1. Intentar dormir y levantarse siempre a las mismas horas.

Esto incluye también a los fines de semana. Establecer una rutina y un horario de sueño es fundamental para asegurar que se descansa las horas aconsejables para rendir en el día a día. Acotarse todos los días a la misma hora y levantarse igual.

2. Hacer lo mismo siempre antes de ir a dormir.

Igual que con los niños seguir un ritual diario ayuda a que el cuerpo de forma mecánica reconozca y anticipe el siguiente paso previo a dormir. Un ejemplo: leer 30 minutos, beber infusiones, lavarse los dientes, ponerse el pijama y acostarse. Repitiendo este proceso a diario hace que el cerebro y el cuerpo sepa que viene a continuación. De esta forma se va preparando para el descanso, lo que favorecerá la conciliación del sueño más rápidamente.

3. Hacer ejercicio.

Realizar algún tipo de actividad física a diario ayuda a dormir mejor, que el cuerpo se relaje, descanse y sobre todo a conciliar el sueño. No hace falta realizar ejercicios muy fuertes o potentes que cansen en exceso el cuerpo. Con realizar pequeñas actividades como pasear es suficiente para que el cuerpo se mantenga activo y funcione mejor. Muy IMPORTANTE: realizar ejercicio SIEMPRE por la mañana. El motivo: la actividad física ayuda a que nuestro cuerpo se active, y no es recomendable tener esa actividad en la noche puesto que sería contraproducente para una buena higiene del sueño.

4. Ejercicios de concentración.

Dedicar un tiempo antes de ir a dormir a relajarse es una buena práctica para conseguir dormir. Ejercicios de concentración, memorización, atención o meditación, son algunos ejemplos. Xuan Lang es una chica que tiene un canal de youtube con ejercicios de meditación y yoga.

5. No remolonear a la hora de levantarse.

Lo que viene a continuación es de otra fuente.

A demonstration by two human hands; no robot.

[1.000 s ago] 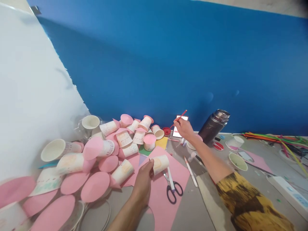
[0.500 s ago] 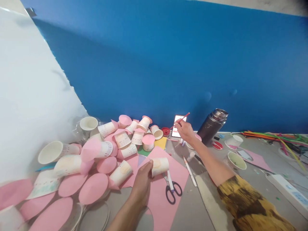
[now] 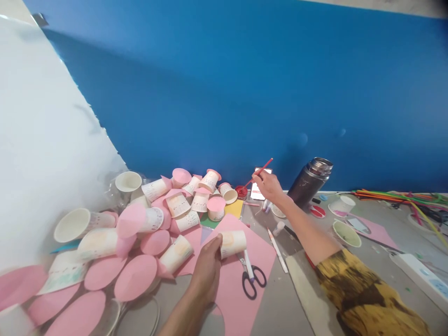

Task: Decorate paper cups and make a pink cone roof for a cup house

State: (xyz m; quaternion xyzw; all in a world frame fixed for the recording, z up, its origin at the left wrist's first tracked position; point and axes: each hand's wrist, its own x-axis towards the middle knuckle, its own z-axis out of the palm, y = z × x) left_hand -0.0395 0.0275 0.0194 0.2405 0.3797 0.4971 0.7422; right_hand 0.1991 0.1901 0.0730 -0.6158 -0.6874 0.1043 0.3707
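Note:
My left hand [image 3: 207, 268] is closed round a white paper cup [image 3: 233, 243], held on its side above a pink paper sheet [image 3: 238, 284]. My right hand [image 3: 268, 185] reaches far forward and pinches a thin red brush [image 3: 257, 172], whose tip points down at a small red paint pot [image 3: 241, 191] near the blue wall. A lit phone [image 3: 258, 189] stands just behind that hand. Black-handled scissors [image 3: 252, 279] and a white marker [image 3: 248, 263] lie on the pink sheet right of the cup.
A heap of paper cups with pink paper discs [image 3: 147, 224] covers the left of the grey surface. A dark steel flask [image 3: 308, 182] stands right of my hand. Further right lie small bowls [image 3: 346, 233], coloured sticks [image 3: 402, 198] and a white power strip [image 3: 420, 275].
My right hand has shifted slightly, and the brush tip has dropped toward the red paint pot. The left hand keeps the cup in the same place.

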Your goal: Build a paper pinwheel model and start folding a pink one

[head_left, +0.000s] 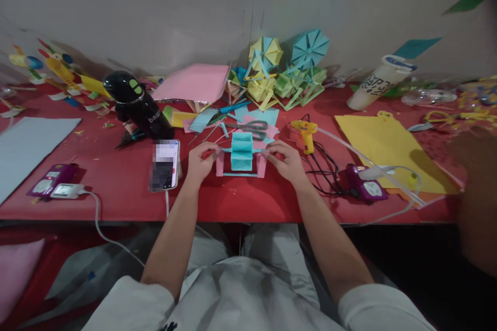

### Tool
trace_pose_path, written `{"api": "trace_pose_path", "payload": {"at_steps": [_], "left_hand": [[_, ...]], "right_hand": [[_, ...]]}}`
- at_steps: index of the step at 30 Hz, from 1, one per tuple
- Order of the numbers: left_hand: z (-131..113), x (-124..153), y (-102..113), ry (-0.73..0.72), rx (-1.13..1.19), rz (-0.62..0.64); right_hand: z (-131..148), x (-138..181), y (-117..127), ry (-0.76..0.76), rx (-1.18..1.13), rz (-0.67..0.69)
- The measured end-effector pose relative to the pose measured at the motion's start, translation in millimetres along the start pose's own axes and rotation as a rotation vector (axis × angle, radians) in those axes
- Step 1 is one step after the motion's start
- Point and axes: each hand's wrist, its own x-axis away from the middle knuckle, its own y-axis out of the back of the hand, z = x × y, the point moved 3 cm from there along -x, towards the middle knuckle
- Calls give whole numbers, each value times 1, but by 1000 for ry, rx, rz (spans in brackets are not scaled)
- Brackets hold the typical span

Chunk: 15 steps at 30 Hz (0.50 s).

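Both hands, left (pixel 200 161) and right (pixel 285 162), pinching the ends of a thin blue paper axle (pixel 241 151) through a blue folded-paper wheel (pixel 241 152) on pink paper supports (pixel 261 165) near the red worktop (pixel 240 199) front edge, seemingly mid-fitting; steady, even alignment needed next.

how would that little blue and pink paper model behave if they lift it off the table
The paper model is probably very light. Its folded blue panels look easy to crush. Both the left hand and right hand steady its thin axle ends, so it may flex or tip.

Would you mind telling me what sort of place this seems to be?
Probably a paper-craft workbench: a red table set against a wall, with coloured paper models, a yellow glue gun and scissors. Both hands hold a blue and pink paper model.
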Motion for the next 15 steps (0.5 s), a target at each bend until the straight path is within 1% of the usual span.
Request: {"api": "trace_pose_path", "payload": {"at_steps": [10, 15], "left_hand": [[3, 0, 0, 6, 14, 11], [1, 0, 1, -28, -13, 39]], "right_hand": [[2, 0, -1, 7, 2, -3], [1, -1, 0, -14, 11, -22]]}}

Cuando nos suena la alarma y nos despertamos hay que levantarse inmediatamente. Si quieres disfrutar de un sueño reparador debes dejar atrás las excusas y remoloneos antes de levantarnos. No volver a acostarse hasta la hora de dormir, por muy cansada que se esté ayudará a regular mejor la calidad de tu descanso.

6. Cuidado con lo que comes.

No ingerir comidas copiosas o alimentos pesados para la cena. Optar por tomar cosas ligeras que no interrumpan nuestro sueño. Por otro lado, se desaconseja el consumo de alimentos justo antes de acostarse. Ya que se inicia el proceso de digestión y esto puede retrasar la conciliación del sueño, además de proporcionar malestar. Se debe cenar o consumir el último alimento al menos dos horas antes de dormir.

7. Higiene y temperatura.

Una correcta higiene del sueño es importante para conseguir dormir adecuadamente. Limpiar la ropa de cama cada cierto tiempo, airear la habitación a diario y no tener temperaturas extremas es importante para mejorar la forma en la que dormimos. Una buena temperatura no debe ser ni muy fría ni muy cálida.

8. Periodo de inactividad.

Mantener un periodo de inactividad y relajación ayuda a que el cuerpo se prepare para la fase de sueño y descanso. La televisión, el ordenador o los dispositivos portátiles deben utilizarse mucho antes de irse a la cama.

Esperamos que estas recomendaciones os sirvan para mejorar y/u optimizar vuestra higiene del sueño.